Legal Bases For Processing European Personal Information

If you are located in the EEA or the UK, we only process your personal information when we have a valid legal basis, including as set forth below.

  • Consent. You have consented to the use of your personal information. For example, we rely on consent for non-essential cookies on our website, including analytics and advertising cookies.

  • Contractual Necessity. We need your personal information to provide you with our Services. For example, we may need to process your personal information to respond to your inquiries or requests and to otherwise manage and provide our Services.

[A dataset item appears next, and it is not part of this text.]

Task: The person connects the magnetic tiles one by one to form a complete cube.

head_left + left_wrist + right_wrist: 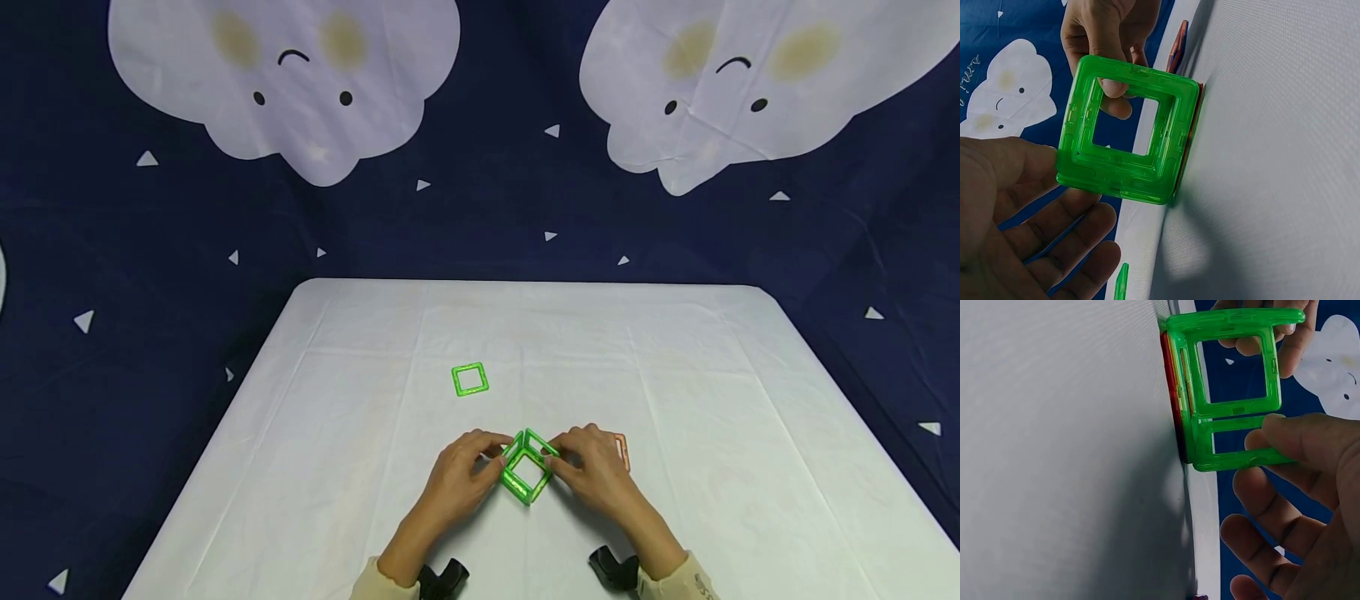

  • Compliance with a Legal Obligation. We may have a legal obligation to use your personal information. For example, we may process your personal information to comply with tax, labor, and accounting obligations.

  • Legitimate Interests. We or a third party have a legitimate interest in using your personal information. Specifically, we have a legitimate interest in: logging referral clicks when hotel links are clicked through our services, for the purpose of invoicing and commission reconciliation with hotel partners; detecting and preventing fraudulent click activity; retaining operational server logs containing IP addresses and User-Agent strings for up to 60 days for the purpose of system security, debugging, and identification of fraudulent or abusive traffic; conducting website analytics to understand and improve our services; and establishing, exercising, or defending legal claims. We only rely on legitimate interests where those interests are not overridden by your rights and interests.

How We Disclose the Personal Information We Collect

Hotel and Connectivity Partners. We share referral click data with hotel partners and connectivity providers on a per-partner basis for the purpose of commission invoicing and reconciliation against their booking reports. Partners receive referral records attributed to DirectBooker and do not receive your IP address, device information, or any other personal data from us. Hotel partners also provide us with aggregated conversion data (such as how many DirectBooker referrals resulted in completed bookings) to support our commission arrangements. Any information you provide directly to a hotel after clicking through to their website is governed by that hotel's own privacy policy. 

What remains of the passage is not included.